Cidapya cintya racanā yadi tarhyastu no vayam, citiṁ sucintya racanāṁ brūmo nityatva kāraṇāt (253). A wonder is the working of this prarabdha and a wonder is also the working of this Pure Consciousness. How it sometimes manifests itself in great consolation to us, and how it sometimes withdraws itself, is difficult to explain. However, on account of the permanency of the consciousness that is our essential nature, it will overcome the limitations of prarabdha. In the earlier days there will be a tussle for some time between the meditating consciousness and the suffering caused by prarabdha. Sometimes the balance will tilt on one side and other times the balance will tilt on the other. Often we will feel that this meditation is not working well, and we will be very much grieved because of the body consciousness. At other times, the other aspect will come up and we will feel elated, enthused, and we will feel as if God is very near us. This is the power of consciousness. It is also a great mystery.

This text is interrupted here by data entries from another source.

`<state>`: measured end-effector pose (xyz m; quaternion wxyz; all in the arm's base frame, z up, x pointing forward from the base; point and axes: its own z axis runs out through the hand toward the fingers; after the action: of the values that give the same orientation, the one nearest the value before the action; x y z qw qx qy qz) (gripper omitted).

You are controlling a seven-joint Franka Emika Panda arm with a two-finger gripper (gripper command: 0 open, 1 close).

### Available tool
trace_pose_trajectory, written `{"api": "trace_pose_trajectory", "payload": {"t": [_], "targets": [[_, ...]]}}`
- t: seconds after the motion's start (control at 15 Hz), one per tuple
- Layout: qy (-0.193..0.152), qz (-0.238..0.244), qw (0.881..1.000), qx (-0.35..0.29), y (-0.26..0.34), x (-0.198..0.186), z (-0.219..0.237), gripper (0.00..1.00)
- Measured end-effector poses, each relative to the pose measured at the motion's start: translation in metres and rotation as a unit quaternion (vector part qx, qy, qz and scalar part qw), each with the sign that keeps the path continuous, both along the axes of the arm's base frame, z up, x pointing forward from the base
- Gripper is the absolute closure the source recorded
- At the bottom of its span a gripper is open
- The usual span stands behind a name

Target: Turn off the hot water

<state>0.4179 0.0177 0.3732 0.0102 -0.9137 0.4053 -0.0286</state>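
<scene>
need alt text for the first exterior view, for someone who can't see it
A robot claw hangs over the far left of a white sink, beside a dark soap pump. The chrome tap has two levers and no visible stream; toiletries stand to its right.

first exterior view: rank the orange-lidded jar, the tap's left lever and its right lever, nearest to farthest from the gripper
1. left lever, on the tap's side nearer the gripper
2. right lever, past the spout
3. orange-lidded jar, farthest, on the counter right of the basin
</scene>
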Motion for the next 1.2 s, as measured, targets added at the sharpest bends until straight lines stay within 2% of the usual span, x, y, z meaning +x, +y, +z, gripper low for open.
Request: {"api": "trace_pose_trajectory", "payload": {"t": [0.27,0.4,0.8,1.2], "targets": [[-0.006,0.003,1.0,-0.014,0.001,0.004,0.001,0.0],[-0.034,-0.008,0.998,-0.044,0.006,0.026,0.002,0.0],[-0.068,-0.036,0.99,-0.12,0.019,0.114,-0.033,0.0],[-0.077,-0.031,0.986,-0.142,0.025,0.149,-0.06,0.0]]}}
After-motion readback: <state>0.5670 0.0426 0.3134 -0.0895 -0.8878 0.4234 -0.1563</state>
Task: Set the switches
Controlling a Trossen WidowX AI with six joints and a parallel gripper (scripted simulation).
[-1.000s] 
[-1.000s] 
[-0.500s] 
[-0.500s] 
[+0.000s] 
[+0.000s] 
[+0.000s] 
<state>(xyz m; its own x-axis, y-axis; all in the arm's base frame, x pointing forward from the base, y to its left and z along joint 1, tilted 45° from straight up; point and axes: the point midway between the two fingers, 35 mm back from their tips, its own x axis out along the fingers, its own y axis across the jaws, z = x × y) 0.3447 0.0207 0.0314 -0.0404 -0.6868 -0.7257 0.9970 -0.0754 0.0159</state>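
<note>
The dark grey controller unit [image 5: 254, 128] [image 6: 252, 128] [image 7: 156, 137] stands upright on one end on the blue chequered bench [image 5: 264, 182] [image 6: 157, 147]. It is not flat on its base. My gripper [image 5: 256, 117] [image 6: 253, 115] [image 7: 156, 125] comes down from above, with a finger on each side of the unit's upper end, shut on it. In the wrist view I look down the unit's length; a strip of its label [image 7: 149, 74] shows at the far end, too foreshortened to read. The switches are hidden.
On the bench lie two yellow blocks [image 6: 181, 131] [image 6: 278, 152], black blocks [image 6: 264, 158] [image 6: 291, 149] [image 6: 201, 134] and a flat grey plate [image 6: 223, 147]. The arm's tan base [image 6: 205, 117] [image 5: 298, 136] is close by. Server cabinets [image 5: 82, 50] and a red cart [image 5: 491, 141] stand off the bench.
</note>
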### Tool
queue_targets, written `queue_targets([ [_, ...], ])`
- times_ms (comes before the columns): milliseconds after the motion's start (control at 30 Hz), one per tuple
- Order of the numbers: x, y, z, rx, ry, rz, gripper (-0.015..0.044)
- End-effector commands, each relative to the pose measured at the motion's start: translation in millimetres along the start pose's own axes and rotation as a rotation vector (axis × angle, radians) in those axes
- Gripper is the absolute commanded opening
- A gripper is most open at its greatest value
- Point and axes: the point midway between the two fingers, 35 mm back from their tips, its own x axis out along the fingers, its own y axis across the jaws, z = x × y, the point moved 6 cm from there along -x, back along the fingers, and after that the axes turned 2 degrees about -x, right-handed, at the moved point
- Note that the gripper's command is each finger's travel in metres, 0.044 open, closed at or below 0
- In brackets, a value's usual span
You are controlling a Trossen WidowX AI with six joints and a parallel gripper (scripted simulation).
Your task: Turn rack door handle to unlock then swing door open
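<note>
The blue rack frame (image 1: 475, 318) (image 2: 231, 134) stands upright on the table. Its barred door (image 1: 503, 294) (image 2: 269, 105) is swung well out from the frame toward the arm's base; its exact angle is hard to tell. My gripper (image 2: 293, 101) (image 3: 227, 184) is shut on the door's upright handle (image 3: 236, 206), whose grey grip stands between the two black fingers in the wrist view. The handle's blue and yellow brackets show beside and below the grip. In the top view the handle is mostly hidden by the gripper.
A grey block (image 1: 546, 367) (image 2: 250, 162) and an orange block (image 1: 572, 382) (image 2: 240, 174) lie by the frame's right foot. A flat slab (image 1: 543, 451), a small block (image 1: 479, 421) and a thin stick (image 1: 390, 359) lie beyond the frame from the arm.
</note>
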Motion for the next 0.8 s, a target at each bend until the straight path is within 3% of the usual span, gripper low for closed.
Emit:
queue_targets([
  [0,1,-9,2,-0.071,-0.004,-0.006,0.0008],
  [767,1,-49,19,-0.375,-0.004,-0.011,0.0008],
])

Prāgabhāvo nānubhūtaḥ citer nityā tataś citiḥ, dvaitasya prāga bhāvastu caitanyenānubhūyate (254). The prior non-existence of consciousness cannot be experienced by us. We cannot feel that once upon a time consciousness was not existing. That feeling cannot arise in us because the consciousness of the ‘imagined non-existence of consciousness’ sometime earlier is also a postulation of the existence of consciousness even prior to that apparent non-existence. We cannot conceive the non-existence of consciousness because that conception is attributable to consciousness itself. It is consciousness itself assuming that it did not exist sometime. Therefore, the prior non-existence of consciousness – sometime in the early days, long, long ago in the past – is inconceivable.
But the non-existence of duality can be conceived. Duality is the manifest form of creation. When creation did not take place, consciousness – which was prior to the awareness of duality – did exist. Yesterday, as we noted, the consciousness of duality implies the consciousness of unity. The awareness that there are two things or many things is impossible unless there is that awareness which is above the duality or the multiplicity of the objects. If everything is different from everything else, nobody would know that such is the state of affairs, because differentiated things cannot know each other. And nobody will know that another person is sitting near if the difference is compete. But actually, there is no such difference finally. It is an apparent duality; and because of its apparent-ness, and not a permanency of its character, there is a consciousness of there being many people, many things, two things, etc. One consciousness can comprehend a hundred things at a time. This shows it is basically transcendent to the otherwise multiple or dual character of the objects. There is a beginning for duality, but there is no beginning for consciousness as such.